### [Your task]
The data should be transcribed in its entirety, word for word.
##### Task input #####
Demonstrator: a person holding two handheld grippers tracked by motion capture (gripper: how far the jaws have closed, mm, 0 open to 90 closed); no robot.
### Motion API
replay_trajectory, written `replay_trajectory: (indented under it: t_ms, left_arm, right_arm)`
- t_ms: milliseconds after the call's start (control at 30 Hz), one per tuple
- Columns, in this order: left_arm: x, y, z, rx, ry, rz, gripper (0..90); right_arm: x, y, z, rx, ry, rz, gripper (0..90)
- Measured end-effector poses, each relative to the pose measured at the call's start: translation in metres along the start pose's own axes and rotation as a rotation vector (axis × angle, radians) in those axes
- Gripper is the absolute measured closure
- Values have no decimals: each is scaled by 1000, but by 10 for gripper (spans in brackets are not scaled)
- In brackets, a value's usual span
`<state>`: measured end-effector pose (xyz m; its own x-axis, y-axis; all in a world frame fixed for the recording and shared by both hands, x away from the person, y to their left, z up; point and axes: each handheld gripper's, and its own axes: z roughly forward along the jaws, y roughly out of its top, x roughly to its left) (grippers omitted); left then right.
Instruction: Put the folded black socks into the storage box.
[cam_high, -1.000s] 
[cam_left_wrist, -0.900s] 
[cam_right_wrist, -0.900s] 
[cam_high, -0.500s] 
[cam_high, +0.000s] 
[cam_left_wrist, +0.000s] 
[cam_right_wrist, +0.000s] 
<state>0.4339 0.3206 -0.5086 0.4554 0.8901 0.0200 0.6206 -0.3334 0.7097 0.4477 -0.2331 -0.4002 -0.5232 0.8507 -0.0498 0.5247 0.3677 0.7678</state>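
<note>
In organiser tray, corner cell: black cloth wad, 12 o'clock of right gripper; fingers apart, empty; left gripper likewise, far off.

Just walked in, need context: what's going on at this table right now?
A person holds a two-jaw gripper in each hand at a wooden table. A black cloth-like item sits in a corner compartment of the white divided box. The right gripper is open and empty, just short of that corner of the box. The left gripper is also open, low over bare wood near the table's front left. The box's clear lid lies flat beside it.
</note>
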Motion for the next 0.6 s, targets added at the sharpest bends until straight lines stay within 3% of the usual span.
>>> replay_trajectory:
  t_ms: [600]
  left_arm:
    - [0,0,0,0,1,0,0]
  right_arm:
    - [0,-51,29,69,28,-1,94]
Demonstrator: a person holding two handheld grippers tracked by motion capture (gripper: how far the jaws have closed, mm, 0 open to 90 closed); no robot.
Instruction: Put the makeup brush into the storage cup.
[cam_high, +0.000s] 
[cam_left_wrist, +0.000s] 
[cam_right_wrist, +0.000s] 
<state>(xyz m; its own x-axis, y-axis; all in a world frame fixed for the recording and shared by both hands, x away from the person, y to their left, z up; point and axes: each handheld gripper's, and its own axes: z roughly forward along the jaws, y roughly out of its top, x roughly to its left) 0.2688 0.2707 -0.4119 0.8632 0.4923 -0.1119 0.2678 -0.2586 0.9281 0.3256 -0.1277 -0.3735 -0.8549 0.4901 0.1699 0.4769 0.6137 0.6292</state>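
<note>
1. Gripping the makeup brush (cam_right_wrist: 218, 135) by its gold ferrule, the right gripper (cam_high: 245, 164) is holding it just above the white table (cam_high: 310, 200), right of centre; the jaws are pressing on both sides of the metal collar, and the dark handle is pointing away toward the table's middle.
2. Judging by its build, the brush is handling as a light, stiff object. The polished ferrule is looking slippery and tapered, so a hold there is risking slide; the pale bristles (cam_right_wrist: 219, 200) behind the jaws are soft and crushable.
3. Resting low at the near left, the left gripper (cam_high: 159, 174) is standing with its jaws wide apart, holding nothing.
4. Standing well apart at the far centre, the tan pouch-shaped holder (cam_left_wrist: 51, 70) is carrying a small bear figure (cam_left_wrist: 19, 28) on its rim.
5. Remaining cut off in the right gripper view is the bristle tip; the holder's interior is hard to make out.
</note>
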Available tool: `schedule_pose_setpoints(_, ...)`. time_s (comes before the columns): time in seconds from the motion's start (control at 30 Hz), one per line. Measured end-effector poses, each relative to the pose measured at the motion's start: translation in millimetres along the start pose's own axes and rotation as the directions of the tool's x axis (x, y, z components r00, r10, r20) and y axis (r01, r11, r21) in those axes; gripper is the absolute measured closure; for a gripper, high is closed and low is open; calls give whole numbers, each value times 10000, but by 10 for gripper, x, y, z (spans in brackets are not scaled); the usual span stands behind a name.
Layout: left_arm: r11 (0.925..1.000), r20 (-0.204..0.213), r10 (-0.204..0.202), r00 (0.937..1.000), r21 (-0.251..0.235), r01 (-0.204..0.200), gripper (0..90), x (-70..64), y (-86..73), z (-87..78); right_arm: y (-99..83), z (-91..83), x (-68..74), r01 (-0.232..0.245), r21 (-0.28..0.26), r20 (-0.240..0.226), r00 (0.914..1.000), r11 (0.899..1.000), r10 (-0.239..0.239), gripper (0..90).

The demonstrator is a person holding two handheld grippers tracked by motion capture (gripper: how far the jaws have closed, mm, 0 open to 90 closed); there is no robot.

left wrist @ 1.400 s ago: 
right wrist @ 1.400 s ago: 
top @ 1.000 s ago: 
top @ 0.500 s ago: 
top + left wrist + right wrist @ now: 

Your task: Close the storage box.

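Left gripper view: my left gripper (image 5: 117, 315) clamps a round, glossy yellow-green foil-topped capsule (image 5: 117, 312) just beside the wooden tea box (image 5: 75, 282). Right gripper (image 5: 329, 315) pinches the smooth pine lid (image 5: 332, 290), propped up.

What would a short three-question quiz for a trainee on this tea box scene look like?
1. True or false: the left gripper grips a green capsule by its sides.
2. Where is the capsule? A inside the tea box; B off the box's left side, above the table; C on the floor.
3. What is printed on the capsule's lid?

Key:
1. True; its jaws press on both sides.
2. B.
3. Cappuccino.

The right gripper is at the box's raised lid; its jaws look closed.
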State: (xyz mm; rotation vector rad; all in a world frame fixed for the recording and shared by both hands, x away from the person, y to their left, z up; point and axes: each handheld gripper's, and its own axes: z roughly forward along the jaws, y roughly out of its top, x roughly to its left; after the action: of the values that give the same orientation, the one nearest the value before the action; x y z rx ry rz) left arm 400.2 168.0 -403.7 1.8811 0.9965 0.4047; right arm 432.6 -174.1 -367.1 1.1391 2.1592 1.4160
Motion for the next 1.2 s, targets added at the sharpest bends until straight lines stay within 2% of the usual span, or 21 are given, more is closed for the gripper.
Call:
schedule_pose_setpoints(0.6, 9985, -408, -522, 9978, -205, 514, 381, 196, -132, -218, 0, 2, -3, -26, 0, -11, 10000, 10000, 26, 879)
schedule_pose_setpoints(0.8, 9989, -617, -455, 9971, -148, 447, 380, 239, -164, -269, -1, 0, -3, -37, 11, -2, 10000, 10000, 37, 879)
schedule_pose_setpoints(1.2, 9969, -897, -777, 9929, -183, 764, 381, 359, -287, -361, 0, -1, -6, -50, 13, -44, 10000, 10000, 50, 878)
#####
### [Finished task]
Demonstrator: a person holding two handheld grippers tracked by motion capture (gripper: how far the jaws have closed, mm, 0 open to 90 closed); no robot.
### Motion API
replay_trajectory, written `replay_trajectory: (indented under it: t_ms, left_arm, right_arm)`
- t_ms: milliseconds after the call's start (control at 30 Hz), one per tuple
- Columns, in this order: left_arm: x, y, z, rx, ry, rz, gripper (0..90); right_arm: x, y, z, rx, ry, rz, gripper (0..90)
- Measured end-effector poses, each relative to the pose measured at the call's start: translation in metres along the start pose's own axes and rotation as a rotation vector (axis × angle, radians) in those axes
- Gripper is the absolute measured closure
- Values have no decimals: each is scaled by 1000, but by 10 for gripper (spans in brackets are not scaled)
- In brackets, a value's usual span
`<state>`: measured end-effector pose (xyz m; its own x-axis, y-axis; all in a world frame fixed for the recording and shared by both hands, x away from the person, y to their left, z up; point and axes: each handheld gripper's, and its own axes: z roughly forward along the jaws, y roughly out of its top, x roughly to its left) (grippers omitted); left then right.
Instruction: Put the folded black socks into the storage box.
[cam_high, -1.000s] 
[cam_left_wrist, -0.900s] 
[cam_right_wrist, -0.900s] 
[cam_high, -0.500s] 
[cam_high, +0.000s] 
[cam_left_wrist, +0.000s] 
[cam_right_wrist, +0.000s] 
<state>0.4339 0.3206 -0.5086 0.4554 0.8901 0.0200 0.6206 -0.3334 0.7097 0.4477 -0.2331 -0.4002 -0.5232 0.8507 -0.0498 0.5247 0.3677 0.7678</state>
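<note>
In organiser tray, corner cell: black cloth wad, 12 o'clock of right gripper; fingers apart, empty; left gripper likewise, far off.

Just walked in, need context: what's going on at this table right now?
A person holds a two-jaw gripper in each hand at a wooden table. A black cloth-like item sits in a corner compartment of the white divided box. The right gripper is open and empty, just short of that corner of the box. The left gripper is also open, low over bare wood near the table's front left. The box's clear lid lies flat beside it.
</note>
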Motion for the next 0.6 s, targets added at the sharpest bends until straight lines stay within 3% of the usual span.
>>> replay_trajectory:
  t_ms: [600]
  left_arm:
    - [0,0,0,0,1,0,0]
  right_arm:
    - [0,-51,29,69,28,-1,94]
Demonstrator: a person holding two handheld grippers tracked by motion capture (gripper: how far the jaws have closed, mm, 0 open to 90 closed); no robot.
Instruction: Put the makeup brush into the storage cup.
[cam_high, +0.000s] 
[cam_left_wrist, +0.000s] 
[cam_right_wrist, +0.000s] 
<state>(xyz m; its own x-axis, y-axis; all in a world frame fixed for the recording and shared by both hands, x away from the person, y to their left, z up; point and axes: each handheld gripper's, and its own axes: z roughly forward along the jaws, y roughly out of its top, x roughly to its left) 0.2688 0.2707 -0.4119 0.8632 0.4923 -0.1119 0.2678 -0.2586 0.9281 0.3256 -0.1277 -0.3735 -0.8549 0.4901 0.1699 0.4769 0.6137 0.6292</state>
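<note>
1. Gripping the makeup brush (cam_right_wrist: 218, 135) by its gold ferrule, the right gripper (cam_high: 245, 164) is holding it just above the white table (cam_high: 310, 200), right of centre; the jaws are pressing on both sides of the metal collar, and the dark handle is pointing away toward the table's middle.
2. Judging by its build, the brush is handling as a light, stiff object. The polished ferrule is looking slippery and tapered, so a hold there is risking slide; the pale bristles (cam_right_wrist: 219, 200) behind the jaws are soft and crushable.
3. Resting low at the near left, the left gripper (cam_high: 159, 174) is standing with its jaws wide apart, holding nothing.
4. Standing well apart at the far centre, the tan pouch-shaped holder (cam_left_wrist: 51, 70) is carrying a small bear figure (cam_left_wrist: 19, 28) on its rim.
5. Remaining cut off in the right gripper view is the bristle tip; the holder's interior is hard to make out.
</note>
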Available tool: `schedule_pose_setpoints(_, ...)`. time_s (comes before the columns): time in seconds from the motion's start (control at 30 Hz), one per line. Measured end-effector poses, each relative to the pose measured at the motion's start: translation in millimetres along the start pose's own axes and rotation as the directions of the tool's x axis (x, y, z components r00, r10, r20) and y axis (r01, r11, r21) in those axes; gripper is the absolute measured closure; for a gripper, high is closed and low is open; calls give whole numbers, each value times 10000, but by 10 for gripper, x, y, z (spans in brackets are not scaled); the usual span stands behind a name.
Layout: left_arm: r11 (0.925..1.000), r20 (-0.204..0.213), r10 (-0.204..0.202), r00 (0.937..1.000), r21 (-0.251..0.235), r01 (-0.204..0.200), gripper (0..90), x (-70..64), y (-86..73), z (-87..78); right_arm: y (-99..83), z (-91..83), x (-68..74), r01 (-0.232..0.245), r21 (-0.28..0.26), r20 (-0.240..0.226), r00 (0.914..1.000), r11 (0.899..1.000), r10 (-0.239..0.239), gripper (0..90).

The demonstrator is a person holding two handheld grippers tracked by motion capture (gripper: how far the jaws have closed, mm, 0 open to 90 closed); there is no robot.

left wrist @ 1.400 s ago: 
right wrist @ 1.400 s ago: 
top @ 1.000 s ago: 
top @ 0.500 s ago: 
top + left wrist + right wrist @ now: 

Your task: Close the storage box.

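Left gripper view: my left gripper (image 5: 117, 315) clamps a round, glossy yellow-green foil-topped capsule (image 5: 117, 312) just beside the wooden tea box (image 5: 75, 282). Right gripper (image 5: 329, 315) pinches the smooth pine lid (image 5: 332, 290), propped up.

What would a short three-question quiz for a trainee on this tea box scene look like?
1. True or false: the left gripper grips a green capsule by its sides.
2. Where is the capsule? A inside the tea box; B off the box's left side, above the table; C on the floor.
3. What is printed on the capsule's lid?

Key:
1. True; its jaws press on both sides.
2. B.
3. Cappuccino.

The right gripper is at the box's raised lid; its jaws look closed.
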State: (xyz mm; rotation vector rad; all in a world frame fixed for the recording and shared by both hands, x away from the person, y to their left, z up; point and axes: each handheld gripper's, and its own axes: z roughly forward along the jaws, y roughly out of its top, x roughly to its left; after the action: of the values that give the same orientation, the one nearest the value before the action; x y z rx ry rz) left arm 400.2 168.0 -403.7 1.8811 0.9965 0.4047; right arm 432.6 -174.1 -367.1 1.1391 2.1592 1.4160
Motion for the next 1.2 s, targets added at the sharpest bends until straight lines stay within 2% of the usual span, or 21 are given, more is closed for the gripper.
Call:
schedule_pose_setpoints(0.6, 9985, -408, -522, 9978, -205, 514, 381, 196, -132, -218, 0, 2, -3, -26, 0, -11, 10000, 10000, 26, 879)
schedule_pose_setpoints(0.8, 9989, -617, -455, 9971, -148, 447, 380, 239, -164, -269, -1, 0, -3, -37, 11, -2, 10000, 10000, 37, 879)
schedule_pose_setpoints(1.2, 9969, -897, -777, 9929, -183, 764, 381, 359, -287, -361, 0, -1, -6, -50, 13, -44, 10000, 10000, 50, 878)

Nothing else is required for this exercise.